Available data =>
((

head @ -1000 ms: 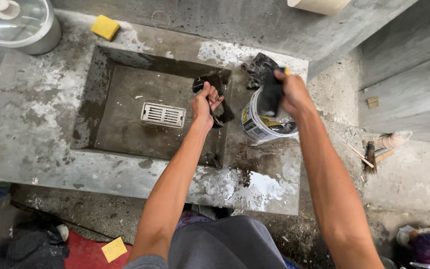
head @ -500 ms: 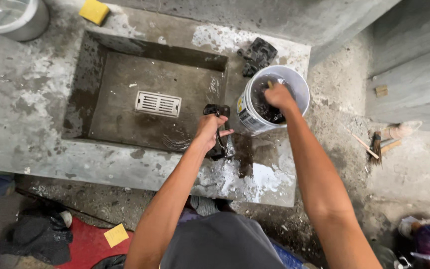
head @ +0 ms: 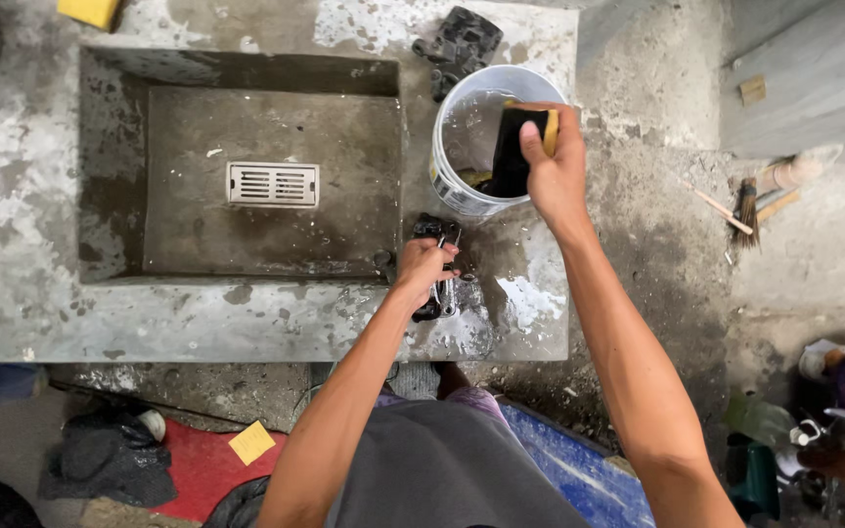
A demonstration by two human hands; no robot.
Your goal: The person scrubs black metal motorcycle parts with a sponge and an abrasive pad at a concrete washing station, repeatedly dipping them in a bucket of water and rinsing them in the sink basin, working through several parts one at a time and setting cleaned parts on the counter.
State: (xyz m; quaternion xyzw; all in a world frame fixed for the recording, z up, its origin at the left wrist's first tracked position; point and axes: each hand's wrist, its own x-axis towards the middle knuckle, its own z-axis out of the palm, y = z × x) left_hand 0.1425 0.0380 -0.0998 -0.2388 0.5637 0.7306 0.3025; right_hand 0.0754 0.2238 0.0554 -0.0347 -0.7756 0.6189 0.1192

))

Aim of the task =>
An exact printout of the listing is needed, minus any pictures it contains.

Task solution =>
head @ -1000 ms: 
head @ -500 ms: 
head @ +0 ms: 
A demonstration by two human hands; no robot.
Your goal: The person scrubs black metal motorcycle parts with a sponge and an abrasive pad at a concrete washing station, repeatedly dipping them in a bucket of water and rinsing them in the sink basin, working through several parts one at a time and setting cleaned parts on the counter.
State: (xyz m; quaternion xyzw; all in a world frame fixed for the recording, z up, its origin at the left wrist's first tracked position; point and axes: each hand's wrist, its own x-axis towards the middle knuckle, its own z-axis out of the palm, y = z × x) left_hand 0.1425 0.0380 -0.0998 -0.2388 0.5637 0.7306 0.3025; right_hand 0.0754 0.2238 0.0554 -0.0347 -0.7756 0.6189 0.1192

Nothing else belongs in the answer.